§ Information shown
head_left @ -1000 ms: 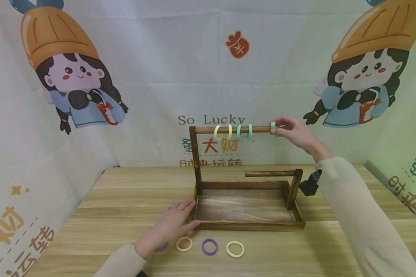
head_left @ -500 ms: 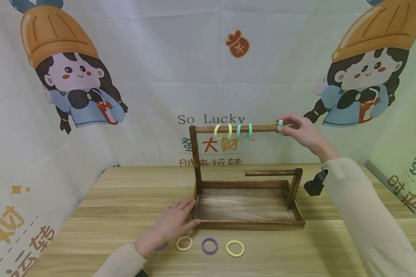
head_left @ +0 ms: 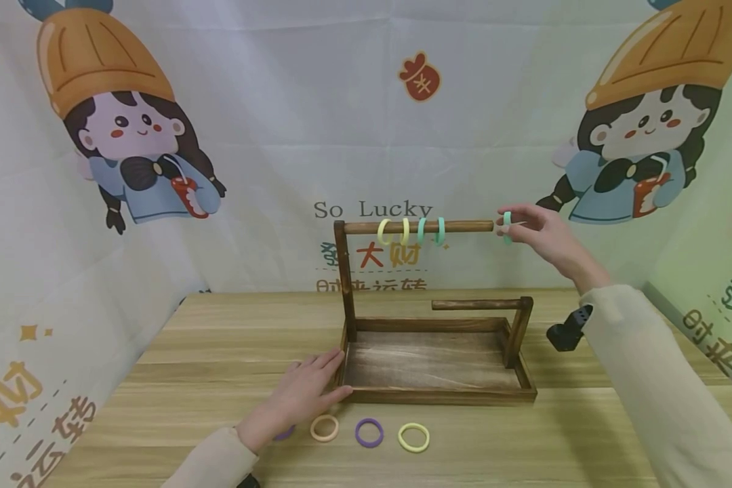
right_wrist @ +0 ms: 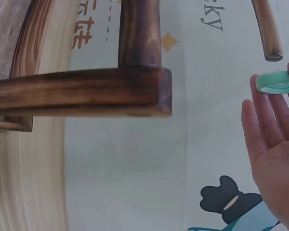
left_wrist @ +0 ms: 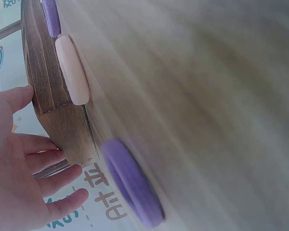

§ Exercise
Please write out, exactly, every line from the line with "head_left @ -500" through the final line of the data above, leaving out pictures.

§ Solution for this task
head_left @ -500 ms: 
head_left @ +0 ms: 
right_wrist @ +0 ms: 
left_wrist @ +0 ms: 

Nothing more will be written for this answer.